En marge du Forum de haut niveau sur la gouvernance au Sahel, le président de la Commission de la CEDEAO, Dr. Omar Alieu Touray, a relancé le débat sur l’Eco, la future monnaie unique ouest-africaine, en réaffirmant son lancement pour 2027. Une déclaration qui, au-delà de son effet d’annonce, remet au cœur des discussions un projet maintes fois reporté, mais toujours porteur de promesses et d’enjeux économiques majeurs.
Prévue initialement pour 2020, la mise en circulation de l’Eco avait été reportée en raison de l’incapacité des États membres à respecter les critères de convergence définis notamment en matière de déficit budgétaire, de taux d’inflation et de réserves de change. La pandémie de Covid-19 et les chocs économiques mondiaux ont par ailleurs ralenti considérablement les dynamiques régionales.
Pourtant, la déclaration de Banjul semble marquer un tournant. Dr. Touray a indiqué que le nouveau calendrier de 2027 n’exigerait plus que tous les pays membres soient simultanément prêts pour lancer l’Eco. Une flexibilité qui pourrait permettre à un noyau de pays respectant les critères d’aller de l’avant, tout en laissant aux autres le temps d’atteindre les standards requis, avec un accompagnement technique et financier.
L’Eco est perçue comme un levier pour dynamiser le commerce intra-régional, faciliter les investissements, réduire la dépendance au franc CFA – souvent décrié pour ses liens historiques avec la France – et renforcer la résilience monétaire du continent.
« Nous devons mettre en place des stratégies innovantes pour renforcer la cohésion sociale et consolider les relations entre les États et les citoyens », a déclaré Dr. Touray. La mise en place d’un Comité de haut niveau en 2023 témoigne également de cette volonté de relancer la dynamique autour du projet.

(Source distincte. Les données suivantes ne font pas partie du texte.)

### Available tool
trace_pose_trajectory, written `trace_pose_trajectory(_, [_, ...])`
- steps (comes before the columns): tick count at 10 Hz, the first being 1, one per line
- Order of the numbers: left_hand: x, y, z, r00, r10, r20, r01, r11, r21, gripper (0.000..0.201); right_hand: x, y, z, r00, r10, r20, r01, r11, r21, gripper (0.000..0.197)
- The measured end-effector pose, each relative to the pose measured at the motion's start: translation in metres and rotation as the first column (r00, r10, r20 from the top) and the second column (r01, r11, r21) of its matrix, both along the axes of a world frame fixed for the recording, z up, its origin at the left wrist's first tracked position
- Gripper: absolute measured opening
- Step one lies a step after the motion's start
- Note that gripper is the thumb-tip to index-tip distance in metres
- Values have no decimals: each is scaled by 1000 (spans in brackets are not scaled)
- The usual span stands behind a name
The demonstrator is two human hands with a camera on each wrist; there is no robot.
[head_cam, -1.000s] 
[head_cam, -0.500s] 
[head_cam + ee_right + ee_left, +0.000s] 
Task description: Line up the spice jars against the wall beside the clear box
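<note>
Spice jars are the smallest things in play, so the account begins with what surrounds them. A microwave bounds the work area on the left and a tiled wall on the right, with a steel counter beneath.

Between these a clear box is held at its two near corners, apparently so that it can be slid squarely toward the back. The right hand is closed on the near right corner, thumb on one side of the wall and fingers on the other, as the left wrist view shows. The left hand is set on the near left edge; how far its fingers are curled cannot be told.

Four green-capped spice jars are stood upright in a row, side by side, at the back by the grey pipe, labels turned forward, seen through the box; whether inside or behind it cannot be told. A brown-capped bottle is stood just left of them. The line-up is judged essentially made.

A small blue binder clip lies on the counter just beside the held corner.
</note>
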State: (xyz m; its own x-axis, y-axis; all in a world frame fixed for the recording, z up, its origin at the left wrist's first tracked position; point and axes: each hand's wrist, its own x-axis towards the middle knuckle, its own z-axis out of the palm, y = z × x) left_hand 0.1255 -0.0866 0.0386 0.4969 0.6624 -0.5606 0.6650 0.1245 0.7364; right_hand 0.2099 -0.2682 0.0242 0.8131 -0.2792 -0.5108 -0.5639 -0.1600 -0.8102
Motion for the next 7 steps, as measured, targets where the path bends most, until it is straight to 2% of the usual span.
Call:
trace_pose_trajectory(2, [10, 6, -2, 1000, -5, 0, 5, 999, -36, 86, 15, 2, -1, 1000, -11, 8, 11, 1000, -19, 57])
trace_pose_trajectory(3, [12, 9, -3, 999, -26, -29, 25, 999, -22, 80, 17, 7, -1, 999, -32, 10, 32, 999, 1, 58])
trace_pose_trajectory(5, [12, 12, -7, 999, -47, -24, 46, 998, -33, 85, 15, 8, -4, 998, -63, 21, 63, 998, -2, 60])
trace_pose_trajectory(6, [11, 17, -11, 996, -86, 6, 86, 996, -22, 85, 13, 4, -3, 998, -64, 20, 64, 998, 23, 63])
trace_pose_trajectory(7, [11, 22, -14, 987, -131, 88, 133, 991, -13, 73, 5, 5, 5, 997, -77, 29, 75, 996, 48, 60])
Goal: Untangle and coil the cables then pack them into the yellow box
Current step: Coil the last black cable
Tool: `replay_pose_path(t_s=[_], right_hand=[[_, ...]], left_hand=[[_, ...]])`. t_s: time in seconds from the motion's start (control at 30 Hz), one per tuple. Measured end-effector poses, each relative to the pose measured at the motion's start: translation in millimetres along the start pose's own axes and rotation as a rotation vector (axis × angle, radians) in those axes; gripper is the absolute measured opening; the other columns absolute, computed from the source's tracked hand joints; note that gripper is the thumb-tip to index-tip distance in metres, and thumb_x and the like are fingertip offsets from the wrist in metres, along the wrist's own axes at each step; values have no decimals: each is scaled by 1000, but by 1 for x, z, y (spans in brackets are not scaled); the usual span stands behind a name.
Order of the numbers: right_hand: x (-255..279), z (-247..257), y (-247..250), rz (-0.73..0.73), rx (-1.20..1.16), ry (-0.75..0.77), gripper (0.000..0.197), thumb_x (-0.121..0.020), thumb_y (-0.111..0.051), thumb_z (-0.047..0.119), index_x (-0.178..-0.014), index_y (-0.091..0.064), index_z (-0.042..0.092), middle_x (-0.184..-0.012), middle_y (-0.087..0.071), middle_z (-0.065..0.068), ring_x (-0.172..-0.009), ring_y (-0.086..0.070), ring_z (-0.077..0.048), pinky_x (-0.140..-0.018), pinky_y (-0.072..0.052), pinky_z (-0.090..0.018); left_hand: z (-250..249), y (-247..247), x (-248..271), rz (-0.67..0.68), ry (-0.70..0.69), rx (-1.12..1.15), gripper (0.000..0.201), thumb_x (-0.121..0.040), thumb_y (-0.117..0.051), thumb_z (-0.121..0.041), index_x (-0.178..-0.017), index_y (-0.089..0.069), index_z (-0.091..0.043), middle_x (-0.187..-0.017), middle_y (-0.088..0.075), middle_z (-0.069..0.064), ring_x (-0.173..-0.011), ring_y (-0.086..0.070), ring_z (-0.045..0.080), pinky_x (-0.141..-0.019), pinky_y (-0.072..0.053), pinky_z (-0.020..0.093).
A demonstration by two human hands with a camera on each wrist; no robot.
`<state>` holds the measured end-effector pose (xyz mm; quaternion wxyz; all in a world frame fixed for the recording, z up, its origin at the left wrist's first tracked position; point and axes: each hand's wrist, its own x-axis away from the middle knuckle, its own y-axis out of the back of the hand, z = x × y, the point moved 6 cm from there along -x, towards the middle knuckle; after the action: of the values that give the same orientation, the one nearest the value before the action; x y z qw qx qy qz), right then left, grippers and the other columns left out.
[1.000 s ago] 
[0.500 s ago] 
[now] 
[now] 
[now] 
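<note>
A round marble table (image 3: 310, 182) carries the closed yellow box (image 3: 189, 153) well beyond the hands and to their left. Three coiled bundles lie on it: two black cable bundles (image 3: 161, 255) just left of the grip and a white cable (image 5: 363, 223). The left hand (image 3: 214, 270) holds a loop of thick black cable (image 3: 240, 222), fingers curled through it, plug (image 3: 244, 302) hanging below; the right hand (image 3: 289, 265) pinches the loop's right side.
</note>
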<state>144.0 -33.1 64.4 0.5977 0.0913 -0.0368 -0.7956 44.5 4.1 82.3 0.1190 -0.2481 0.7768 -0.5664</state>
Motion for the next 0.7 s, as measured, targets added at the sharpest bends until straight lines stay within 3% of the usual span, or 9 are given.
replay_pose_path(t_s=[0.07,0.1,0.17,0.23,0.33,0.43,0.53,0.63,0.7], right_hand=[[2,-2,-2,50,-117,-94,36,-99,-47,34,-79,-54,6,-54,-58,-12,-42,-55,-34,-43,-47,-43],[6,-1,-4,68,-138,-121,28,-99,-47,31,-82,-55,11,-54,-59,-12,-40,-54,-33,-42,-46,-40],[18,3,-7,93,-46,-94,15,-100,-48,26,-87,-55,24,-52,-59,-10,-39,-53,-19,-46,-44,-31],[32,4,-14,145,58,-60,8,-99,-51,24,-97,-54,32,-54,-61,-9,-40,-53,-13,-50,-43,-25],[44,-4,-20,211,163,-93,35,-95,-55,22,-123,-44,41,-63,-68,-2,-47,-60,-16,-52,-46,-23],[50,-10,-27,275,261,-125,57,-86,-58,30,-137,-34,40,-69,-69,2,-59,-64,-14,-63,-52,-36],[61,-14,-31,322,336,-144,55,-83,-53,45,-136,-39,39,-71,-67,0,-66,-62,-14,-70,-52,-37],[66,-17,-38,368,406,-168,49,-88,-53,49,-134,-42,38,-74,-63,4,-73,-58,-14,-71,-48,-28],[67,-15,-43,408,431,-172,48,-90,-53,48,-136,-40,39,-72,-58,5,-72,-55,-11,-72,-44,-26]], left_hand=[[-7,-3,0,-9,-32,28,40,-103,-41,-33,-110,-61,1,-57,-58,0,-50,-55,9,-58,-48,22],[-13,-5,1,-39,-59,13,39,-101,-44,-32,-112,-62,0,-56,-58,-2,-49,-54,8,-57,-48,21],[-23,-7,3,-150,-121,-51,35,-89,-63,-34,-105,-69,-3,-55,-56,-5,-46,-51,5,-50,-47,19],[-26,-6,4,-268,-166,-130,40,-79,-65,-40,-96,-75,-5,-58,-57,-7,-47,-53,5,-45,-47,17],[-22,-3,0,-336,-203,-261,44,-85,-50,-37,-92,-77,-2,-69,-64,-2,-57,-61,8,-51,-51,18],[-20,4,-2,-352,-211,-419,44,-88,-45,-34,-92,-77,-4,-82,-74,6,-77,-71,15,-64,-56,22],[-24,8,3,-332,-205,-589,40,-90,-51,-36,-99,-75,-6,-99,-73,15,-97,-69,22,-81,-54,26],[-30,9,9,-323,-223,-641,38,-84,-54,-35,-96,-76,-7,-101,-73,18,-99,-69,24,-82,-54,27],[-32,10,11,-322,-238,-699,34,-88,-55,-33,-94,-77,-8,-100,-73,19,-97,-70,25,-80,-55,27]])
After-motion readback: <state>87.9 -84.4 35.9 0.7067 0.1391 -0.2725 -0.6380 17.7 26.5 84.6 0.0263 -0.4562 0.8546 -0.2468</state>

Cependant, les obstacles techniques et politiques demeurent. La récente sortie du Burkina Faso, du Mali et du Niger de la CEDEAO dans le contexte de l’Alliance des États du Sahel (AES), vient complexifier davantage l’équation. Le retrait de ces trois pays, qui représentent une part non négligeable de la population et du potentiel économique de la région, pose la question de la représentativité de l’Eco et de son ambition à fédérer l’ensemble de l’Afrique de l’Ouest.
À l’approche de 2027, les prochains mois seront décisifs. La réussite du projet Eco dépendra non seulement de la capacité des États à converger économiquement, mais aussi de leur volonté politique à surmonter les divergences nationales au profit d’un objectif commun.